Acho-me diante da televisão. Surge na tela a propaganda de um moderno carro, dotado de rica tecnologia. Exaspero-me. Acendo um cigarro a contragosto. Que aborrecido, não consigo me desvencilhar desse inimigo. Será este o décimo do dia? Nem sei... Continuo embevecida com o carro. Na minha idade, sinto-me comportando-me como uma adolescente.

Como tal, aprecio a velocidade. Importante o status que um carro empresta a quem o dirige.

Ainda mais aquele carro que desliza diante de meus olhos. Não tenho automóvel. Desfizeram-se do meu. Não posso ter um. Tiraram-me o emprego. Trabalhava com o que mais gostava.

Agora, também fui “parada.” Reduziram-me a biscates. Cortaram minhas asas e não posso voar. Vão dizer que pela idade e por minhas condições físicas, prejudicadas por causa da coluna, ou vista, ou sei lá o quê, já teria mesmo minhas atividades limitadas. Não é assim. Se o fosse, não sentiria esta sensação de prisão, de falta de liberdade. Tudo misturado. Onde estará a causa disso, qual seu verdadeiro efeito? Tornei-me medrosa. Com pânicos inexplicáveis.

Com a impressão de que há sempre alguém com os olhos em mim para me vigiar, para me criticar. Impressão só? Risos, zombarias. Sou tomada, com certeza, como iniciante da loucura.

Sei que não o sou. Mas posso estar sendo. Ninguém aguenta imune uma vida plena de pressões, sobressaltos, desencontros, solidão, indiferenças, desamor, momentos de amargura.

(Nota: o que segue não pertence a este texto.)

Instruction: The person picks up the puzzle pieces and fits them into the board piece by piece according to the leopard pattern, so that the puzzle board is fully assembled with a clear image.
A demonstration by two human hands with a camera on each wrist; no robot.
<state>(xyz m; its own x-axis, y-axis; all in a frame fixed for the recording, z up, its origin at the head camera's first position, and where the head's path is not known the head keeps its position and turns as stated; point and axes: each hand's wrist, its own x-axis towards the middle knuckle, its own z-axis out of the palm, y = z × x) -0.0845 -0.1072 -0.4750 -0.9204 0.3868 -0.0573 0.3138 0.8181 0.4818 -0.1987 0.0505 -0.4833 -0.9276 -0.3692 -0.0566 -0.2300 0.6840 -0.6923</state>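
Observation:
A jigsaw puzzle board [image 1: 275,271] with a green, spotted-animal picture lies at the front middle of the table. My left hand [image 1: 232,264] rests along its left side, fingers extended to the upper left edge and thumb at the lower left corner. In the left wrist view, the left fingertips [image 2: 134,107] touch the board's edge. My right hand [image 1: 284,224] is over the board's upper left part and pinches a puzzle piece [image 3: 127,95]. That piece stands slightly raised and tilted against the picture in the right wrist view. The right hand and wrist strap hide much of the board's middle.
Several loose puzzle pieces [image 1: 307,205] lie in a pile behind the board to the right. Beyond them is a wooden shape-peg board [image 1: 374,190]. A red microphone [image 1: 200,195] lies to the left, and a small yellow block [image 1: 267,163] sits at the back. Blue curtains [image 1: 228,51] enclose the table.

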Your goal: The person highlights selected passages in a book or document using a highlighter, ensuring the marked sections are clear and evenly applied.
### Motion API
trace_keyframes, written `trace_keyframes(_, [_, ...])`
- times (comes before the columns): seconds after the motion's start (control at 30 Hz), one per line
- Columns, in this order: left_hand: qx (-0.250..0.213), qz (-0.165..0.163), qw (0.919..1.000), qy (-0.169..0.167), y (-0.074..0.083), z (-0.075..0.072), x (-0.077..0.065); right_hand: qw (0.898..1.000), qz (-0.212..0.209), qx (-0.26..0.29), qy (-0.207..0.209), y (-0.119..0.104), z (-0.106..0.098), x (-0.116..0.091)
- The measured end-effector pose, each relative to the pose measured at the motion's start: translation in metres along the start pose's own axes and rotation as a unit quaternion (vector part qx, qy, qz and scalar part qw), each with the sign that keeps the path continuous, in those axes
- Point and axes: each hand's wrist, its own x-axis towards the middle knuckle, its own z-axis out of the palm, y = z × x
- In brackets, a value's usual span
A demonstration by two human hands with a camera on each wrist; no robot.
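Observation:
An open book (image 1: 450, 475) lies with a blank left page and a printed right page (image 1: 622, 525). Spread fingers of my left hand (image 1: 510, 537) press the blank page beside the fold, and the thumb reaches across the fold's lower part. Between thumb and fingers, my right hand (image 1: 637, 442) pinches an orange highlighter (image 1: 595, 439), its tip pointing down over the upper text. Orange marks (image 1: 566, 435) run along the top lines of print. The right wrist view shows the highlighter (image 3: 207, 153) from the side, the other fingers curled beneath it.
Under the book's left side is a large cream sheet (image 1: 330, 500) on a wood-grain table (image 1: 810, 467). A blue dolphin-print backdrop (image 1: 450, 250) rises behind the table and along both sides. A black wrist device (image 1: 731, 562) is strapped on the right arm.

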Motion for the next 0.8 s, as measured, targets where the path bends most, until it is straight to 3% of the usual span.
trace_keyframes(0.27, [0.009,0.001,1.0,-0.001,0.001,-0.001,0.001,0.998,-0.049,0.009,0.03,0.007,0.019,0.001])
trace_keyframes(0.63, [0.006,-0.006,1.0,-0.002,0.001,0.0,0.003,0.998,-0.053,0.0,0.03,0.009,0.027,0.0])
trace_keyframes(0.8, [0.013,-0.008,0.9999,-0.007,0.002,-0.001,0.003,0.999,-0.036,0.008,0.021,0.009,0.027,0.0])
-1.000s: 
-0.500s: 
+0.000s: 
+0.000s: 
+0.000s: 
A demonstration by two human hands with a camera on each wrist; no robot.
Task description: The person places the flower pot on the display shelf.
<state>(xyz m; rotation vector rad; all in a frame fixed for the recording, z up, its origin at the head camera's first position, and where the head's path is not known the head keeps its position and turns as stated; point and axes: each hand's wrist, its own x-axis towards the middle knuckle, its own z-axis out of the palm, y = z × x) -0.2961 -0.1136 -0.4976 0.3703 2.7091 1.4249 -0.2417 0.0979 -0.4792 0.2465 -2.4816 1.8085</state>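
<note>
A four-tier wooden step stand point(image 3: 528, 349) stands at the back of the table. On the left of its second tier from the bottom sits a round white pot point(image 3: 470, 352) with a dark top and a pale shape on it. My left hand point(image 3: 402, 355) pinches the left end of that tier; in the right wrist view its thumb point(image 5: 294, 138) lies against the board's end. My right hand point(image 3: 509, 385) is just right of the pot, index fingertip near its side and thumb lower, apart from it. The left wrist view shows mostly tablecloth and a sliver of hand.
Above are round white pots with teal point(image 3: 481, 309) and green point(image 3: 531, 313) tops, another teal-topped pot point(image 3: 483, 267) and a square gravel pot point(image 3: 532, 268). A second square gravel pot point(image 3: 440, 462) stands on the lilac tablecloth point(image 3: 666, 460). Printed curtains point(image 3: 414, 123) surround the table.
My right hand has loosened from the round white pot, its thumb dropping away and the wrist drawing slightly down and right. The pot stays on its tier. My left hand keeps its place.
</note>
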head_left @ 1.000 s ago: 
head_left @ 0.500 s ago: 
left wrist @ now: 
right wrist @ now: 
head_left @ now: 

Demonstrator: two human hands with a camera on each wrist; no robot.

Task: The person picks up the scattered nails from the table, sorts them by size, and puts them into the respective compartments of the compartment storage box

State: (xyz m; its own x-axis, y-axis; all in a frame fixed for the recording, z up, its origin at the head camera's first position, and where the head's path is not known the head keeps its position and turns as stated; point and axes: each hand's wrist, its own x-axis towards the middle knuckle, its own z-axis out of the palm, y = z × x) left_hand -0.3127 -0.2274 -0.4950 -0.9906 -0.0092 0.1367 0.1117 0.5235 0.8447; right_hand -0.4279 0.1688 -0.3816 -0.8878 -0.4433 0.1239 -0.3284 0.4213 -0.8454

Perdi um irmão, tristemente. Ganhei outro, inutilmente. Espero dias de mais saúde. Para conseguir quebrar telhas e ganhar o azul, o ar, talvez o mar. Visitar o longínquo todo que me passa na mente como um filme, acionado por um forte vento que me carrega para bem longe de onde estou. Desvencilhar-me de tudo que se possa chamar de velho. Exercitar minhas forças em todos os sentidos e direções. Pular atuais possíveis barreiras, passando por todas elas rindo, quase mesmo gargalhando. Sem me importar com sol ou chuva. Sem ouvir vozes do exterior. Encontrar o novo numa pessoa nova. Liberta. Dona de si. Sem medos. Capaz de guiar-me a mim mesma em qualquer tempo, em qualquer espaço. E também um carro, o mais moderno e veloz do mercado. Fiquem certos. Me verão nesta vitrine, ou neste filme, como prefiram.